:: PROBLEM TO SOLVE ::
Your copy should contain exactly the lines from the one that holds "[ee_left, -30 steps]" through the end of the material, reproduced as written, with no pictures.

:: EXERCISE DATA ::
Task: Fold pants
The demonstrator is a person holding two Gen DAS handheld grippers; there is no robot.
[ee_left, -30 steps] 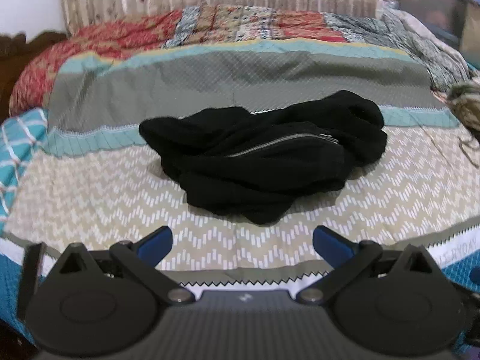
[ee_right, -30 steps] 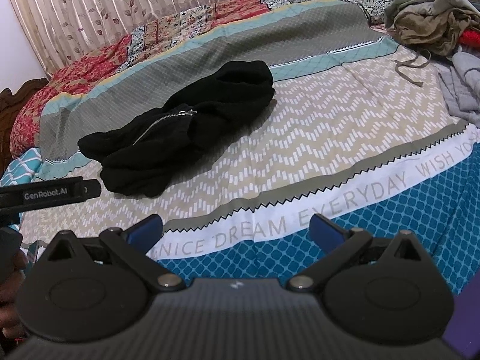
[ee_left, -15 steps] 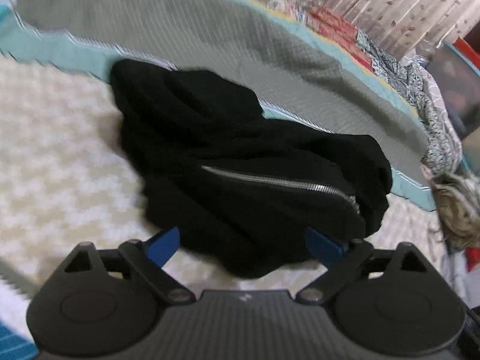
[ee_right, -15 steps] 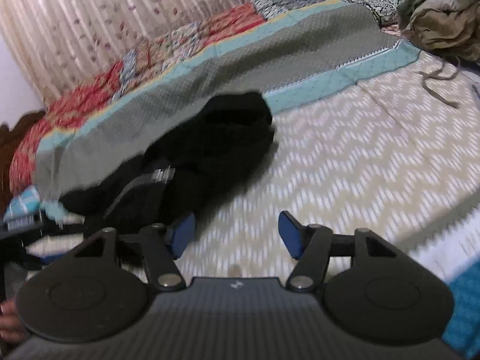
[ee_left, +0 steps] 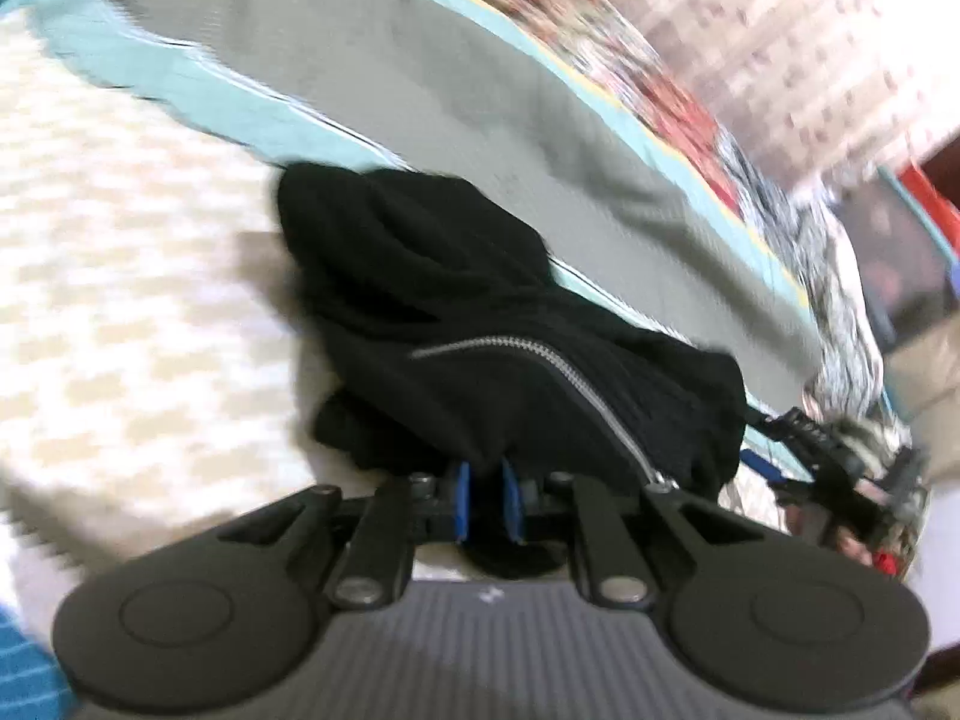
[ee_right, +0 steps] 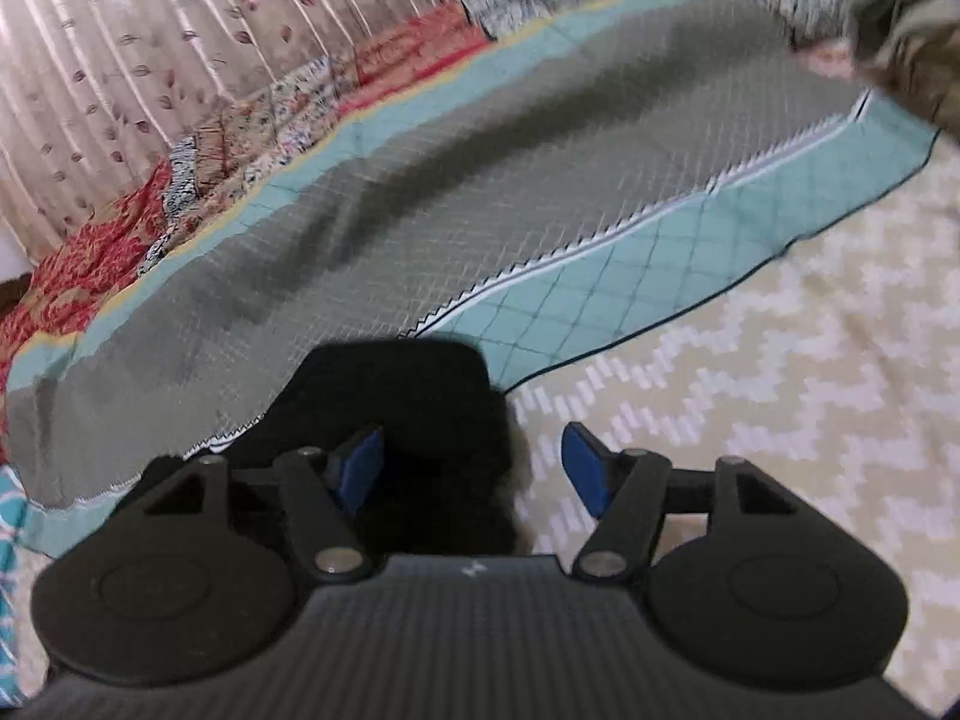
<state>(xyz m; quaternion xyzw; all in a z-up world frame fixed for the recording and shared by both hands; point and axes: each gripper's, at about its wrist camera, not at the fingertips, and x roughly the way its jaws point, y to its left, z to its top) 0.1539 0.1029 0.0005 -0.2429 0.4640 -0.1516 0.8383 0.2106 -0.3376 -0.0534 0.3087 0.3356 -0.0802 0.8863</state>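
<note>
The black pants (ee_left: 480, 330) lie crumpled on the bed, a silver zipper (ee_left: 564, 372) running across them. My left gripper (ee_left: 485, 495) is shut on the near edge of the pants, the blue pads pinching black cloth. In the right wrist view, my right gripper (ee_right: 474, 471) is open, its jaws astride the end of the pants (ee_right: 420, 408), the left pad over the cloth and the right pad over the bedspread. The right gripper also shows at the right edge of the left wrist view (ee_left: 840, 468).
The patterned bedspread (ee_right: 750, 360) has a zigzag beige band, a teal band and a grey band. A pile of other clothes (ee_right: 912, 30) lies at the far right. A curtain (ee_right: 180, 30) hangs behind the bed.
Both grippers moved forward onto the pants. The left gripper closed from wide open onto the near edge of the cloth. The right gripper stayed open and came down over the other end.
</note>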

:: ANSWER BELOW ::
[ee_left, -30 steps] 
[ee_right, -30 steps] 
[ee_left, -15 steps] 
[ee_right, -15 steps] 
[ee_left, +0 steps] 
[ee_right, +0 steps] 
<state>(xyz m; quaternion xyzw; all in a z-up world frame fixed for the recording and shared by both hands; point and axes: each gripper's, at about its wrist camera, not at the fingertips, and x roughly the way its jaws point, y to its left, z to its top) 0.1539 0.1029 0.0005 -0.2429 0.4640 -0.1516 0.8383 0.2106 -0.3376 -0.0534 0.3087 0.3356 -0.0802 0.8863</state>
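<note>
The black pants (ee_left: 480, 330) lie crumpled on the bed, a silver zipper (ee_left: 564, 372) running across them. My left gripper (ee_left: 485, 495) is shut on the near edge of the pants, the blue pads pinching black cloth. In the right wrist view, my right gripper (ee_right: 474, 471) is open, its jaws astride the end of the pants (ee_right: 420, 408), the left pad over the cloth and the right pad over the bedspread. The right gripper also shows at the right edge of the left wrist view (ee_left: 840, 468).
The patterned bedspread (ee_right: 750, 360) has a zigzag beige band, a teal band and a grey band. A pile of other clothes (ee_right: 912, 30) lies at the far right. A curtain (ee_right: 180, 30) hangs behind the bed.
Both grippers moved forward onto the pants. The left gripper closed from wide open onto the near edge of the cloth. The right gripper stayed open and came down over the other end.
</note>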

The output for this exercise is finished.